Alex Frankovitch is a skinny little sixth grade boy who is lacking in athletic ability but has no shortage of jokes. He worries about being so tiny, hates that he always has to wear a size “small” and brings in a picture of the Lucky Charms guy because that’s what he thinks he’s going to be when he grows up - the size of a leprechaun. So you can see that he has a great, dry sense of humor. His mom is pretty funny too so maybe he gets it from her. The story centers on Alex’s experiences at home and at school and how he interacts with the people in his life. When we first meet him, he’s writing a comical essay on why his cat eats Kitty Fritters. His plan is to enter the essay into a contest to win a spot in the Kitty Fritters television commercials. To give an indication of Alex’s sense of humor, he starts out by explaining that his mom buys Kitty Fritters because they’re cheap and goes on to say that his aunt, a serious cat lover, thinks they taste like rubber, although he hopes she hasn’t actually tasted them herself. You get the idea, right? From there, Alex faces a variety of conflicts with angry parents, grouchy teachers and a cruel classmate, making hilarious jokes and playing wacky baseball along the way.

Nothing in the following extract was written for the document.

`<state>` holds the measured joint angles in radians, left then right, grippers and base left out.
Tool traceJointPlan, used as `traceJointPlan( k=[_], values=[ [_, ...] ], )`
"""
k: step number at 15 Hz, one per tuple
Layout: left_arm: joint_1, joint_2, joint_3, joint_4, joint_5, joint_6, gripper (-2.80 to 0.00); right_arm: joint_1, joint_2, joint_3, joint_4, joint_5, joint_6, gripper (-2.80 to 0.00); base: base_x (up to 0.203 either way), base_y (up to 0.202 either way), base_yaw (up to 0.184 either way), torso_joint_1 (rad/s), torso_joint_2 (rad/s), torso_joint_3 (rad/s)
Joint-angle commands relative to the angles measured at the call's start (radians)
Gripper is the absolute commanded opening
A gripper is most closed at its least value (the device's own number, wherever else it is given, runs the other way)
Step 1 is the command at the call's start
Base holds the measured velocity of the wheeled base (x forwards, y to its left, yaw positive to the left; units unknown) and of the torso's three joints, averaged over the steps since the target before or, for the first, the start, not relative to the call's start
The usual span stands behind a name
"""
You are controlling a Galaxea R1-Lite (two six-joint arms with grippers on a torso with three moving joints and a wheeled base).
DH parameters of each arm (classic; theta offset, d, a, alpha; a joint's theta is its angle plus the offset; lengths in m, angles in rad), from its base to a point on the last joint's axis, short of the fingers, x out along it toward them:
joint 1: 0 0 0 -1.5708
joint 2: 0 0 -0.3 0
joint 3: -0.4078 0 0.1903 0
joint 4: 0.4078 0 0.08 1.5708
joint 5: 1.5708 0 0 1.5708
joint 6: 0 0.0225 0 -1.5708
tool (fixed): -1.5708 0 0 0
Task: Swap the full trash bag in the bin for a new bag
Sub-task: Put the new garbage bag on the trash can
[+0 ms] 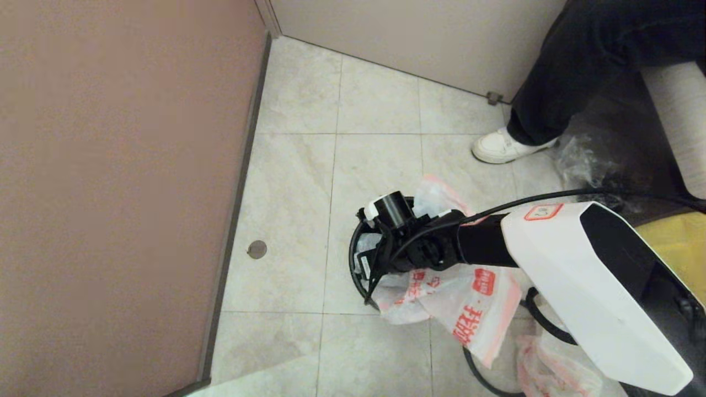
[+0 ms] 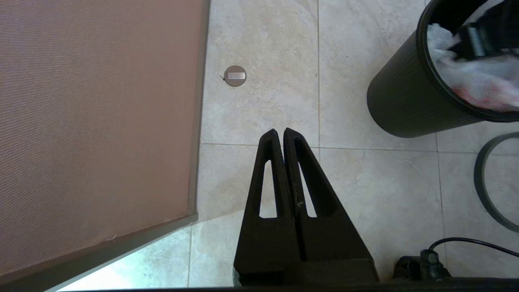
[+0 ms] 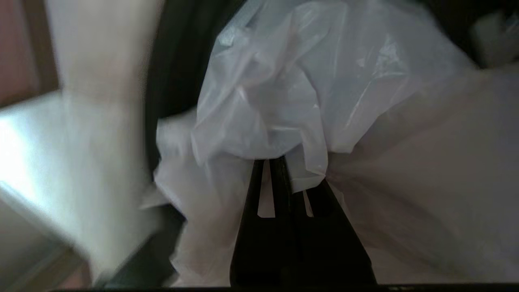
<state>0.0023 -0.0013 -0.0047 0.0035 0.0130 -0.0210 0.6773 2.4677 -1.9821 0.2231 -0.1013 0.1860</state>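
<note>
The black bin [image 1: 353,259] stands on the tiled floor, and the left wrist view shows its ribbed wall [image 2: 405,105]. The new bag [image 1: 469,309], thin and white with red characters, drapes over the bin's near-right rim and bunches inside it. My right gripper [image 3: 279,162] reaches down into the bin's mouth, shut with a fold of the new bag [image 3: 284,101] pinched at its tips. The grey rim ring [image 2: 486,182] lies on the floor beside the bin. A crumpled white sack with a pink hem, the full trash bag [image 1: 551,369], lies partly behind my right arm. My left gripper [image 2: 280,130] hangs shut and empty over the floor, left of the bin.
A brown partition [image 1: 110,193] walls the left side, with a round floor stop [image 1: 257,249] near it. A person's leg and white shoe [image 1: 504,146] stand behind the bin, beside a clear glossy bag [image 1: 584,160]. A yellow bag [image 1: 681,242] is at the right edge.
</note>
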Motion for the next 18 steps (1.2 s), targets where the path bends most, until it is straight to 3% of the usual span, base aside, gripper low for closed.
traceJointPlan(
  k=[1, 3, 6, 9, 12, 13, 18],
  values=[
    [0.001, 0.001, 0.000, 0.000, 0.001, -0.001, -2.80, -0.048, 0.037, 0.000, -0.086, -0.005, -0.018, -2.80, 0.000, 0.000, 0.000, 0.000, 0.00, 0.000],
    [0.001, 0.001, 0.000, 0.000, 0.001, -0.001, -2.80, -0.058, 0.044, 0.000, -0.092, -0.022, -0.049, -2.80, 0.000, 0.000, 0.000, 0.000, 0.00, 0.000],
    [0.001, 0.001, 0.000, 0.000, 0.001, -0.001, -2.80, -0.066, 0.125, 0.000, -0.231, -0.144, -0.166, -2.80, 0.000, 0.000, 0.000, 0.000, 0.00, 0.000],
    [0.001, 0.001, 0.000, 0.000, 0.001, -0.001, -2.80, -0.046, 0.071, 0.003, -0.219, -0.155, -0.175, -2.80, 0.000, 0.000, 0.000, 0.000, 0.00, 0.000],
    [0.001, 0.001, 0.000, 0.000, 0.001, -0.001, -2.80, -0.023, -0.049, 0.027, -0.113, -0.154, -0.135, -2.80, 0.000, 0.000, 0.000, 0.000, 0.00, 0.000],
    [0.001, 0.001, 0.000, 0.001, 0.001, -0.001, -2.80, -0.012, -0.071, 0.031, -0.056, -0.152, -0.105, 0.00, 0.000, 0.000, 0.000, 0.000, 0.00, 0.000],
    [0.001, 0.001, 0.000, 0.000, 0.001, -0.001, -2.80, 0.036, -0.200, 0.033, 0.198, -0.145, 0.034, 0.00, 0.000, 0.000, 0.000, 0.000, 0.00, 0.000]
  ],
)
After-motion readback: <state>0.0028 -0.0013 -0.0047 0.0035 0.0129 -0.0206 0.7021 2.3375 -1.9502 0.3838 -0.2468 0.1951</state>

Although Alex isn’t very good at baseball, the game plays an important role in the story. It is something for him to do with his dad, although he does end up throwing a “bean ball” at him, or at least that’s what he calls it when the ball hits his dad square in the head. He plays the game with his friends and with his enemies, including bully TJ who is constantly challenging Alex. He’s not quite sure why, but he continues to play the game despite the fact that playing seems to highlight his inferiorities. Maybe it makes him stronger? There are some references that date this book to its original pub date of 1982, including baseball players from that era and the old Oscar Mayer bologna commercial. My eight year-old son loved this book, but he did ask me why that was funny. Other than that, Skinny Bones is still relevant almost thirty years after it was first written. In fact, it is sort of refreshing because while Alex is simple in what he has experienced (there’s no cyber bullying, girl trouble or violent video games, although TJ does say some really nasty things) he is surprisingly complex as his character develops. He gets embarrassed, feels like a loser, worries about things, but manages to stay strong and face his problems. He does that by being funny and making jokes, and he does it well.
1982, 112 pages
Books for Boys, Bullying, Friendship, Humor, Identity, School, Self–Awareness/Discovery, Sports
• Are you like Alex? Is he someone with whom you’d like to be friends?
• What do you think of the way he handles the situation with TJ?
• Would the relationship with TJ be different in 2010?
• Is Alex’s relationship with his parents a realistic one?
• Why does Alex make a joke of everything?
• Do you think that Alex is funny?
• Did Alex do the right thing when he left the baseball game after the “booga booga” incident?